(UPDATE) THE House of Representatives started its investigation into anomalous flood control projects on Tuesday.

At the start, the House’s three-panel infra committee conducting the probe approved a motion for the committee’s members to disclose whether they have financial or business interests that may be affected by any investigation of government flood control projects.
“I believe we need to assure the public that this investigation will not be a whitewash and that no members of the three committees conducting this investigation have a conflict of interest,” said Akbayan Rep. Chel Diokno, who made the motion.

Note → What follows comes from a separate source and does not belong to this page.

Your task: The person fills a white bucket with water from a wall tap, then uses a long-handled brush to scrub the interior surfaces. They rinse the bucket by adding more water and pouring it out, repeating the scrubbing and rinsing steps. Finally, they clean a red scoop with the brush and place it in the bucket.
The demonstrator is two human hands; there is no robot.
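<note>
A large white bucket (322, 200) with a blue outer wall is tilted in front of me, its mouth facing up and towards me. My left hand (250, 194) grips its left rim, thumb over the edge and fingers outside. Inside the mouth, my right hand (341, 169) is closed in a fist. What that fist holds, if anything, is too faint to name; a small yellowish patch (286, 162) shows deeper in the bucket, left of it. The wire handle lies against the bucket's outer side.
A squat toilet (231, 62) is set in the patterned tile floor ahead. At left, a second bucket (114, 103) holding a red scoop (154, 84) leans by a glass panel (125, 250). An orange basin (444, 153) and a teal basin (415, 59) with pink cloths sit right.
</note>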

The motion called for the members of the three panels to make a full disclosure of “financial, business, or pecuniary interest that may be directly or indirectly affected by any investigation into the government’s past or present flood control” projects.
Diokno’s motion was seconded and carried.
The tri-panel infrastructure committee is composed of the Committees on Public Accounts, Public Works and Highways, and Good Government and Public Accountability.
House probe tackles flood control corruption: Lawmakers disclose conflicts of interest
Last month, the House autho rized the three committees to conduct a joint inquiry, in aid of legislation, on the implementation of government flood control projects.
“We aim to present new proposals, so that there would be a perpetual blacklist of bad contractors. We also aim to include the private sector in inspections of projects in all aspects of project implementation,” Bicol Saro Rep. Terry Ridon, chairman of the public accounts committee, said in Filipino and English during the probe., This news data comes from:http://hvxi-migu-bb-cdd.jyxingfa.com
“All the findings of this committee will be immediately submitted to the Independent Commission,” he said, referring to the body that President Ferdinand Marcos Jr. said he would create.
House probe tackles flood control corruption: Lawmakers disclose conflicts of interest
Ridon said on Aug. 28, 2025, that the infra committee was “not constrained to focus only on flood control and what the president had inspected.”
On the sidelines of the House hearing, former Public Works secretary Manuel Bonoan said he was not involved in any corruption.
“No. I can shout [it]. I am not involved,” Bonoan said in a media interview at the House.
Bonoan attended as a resource person in the investigation of flood control projects.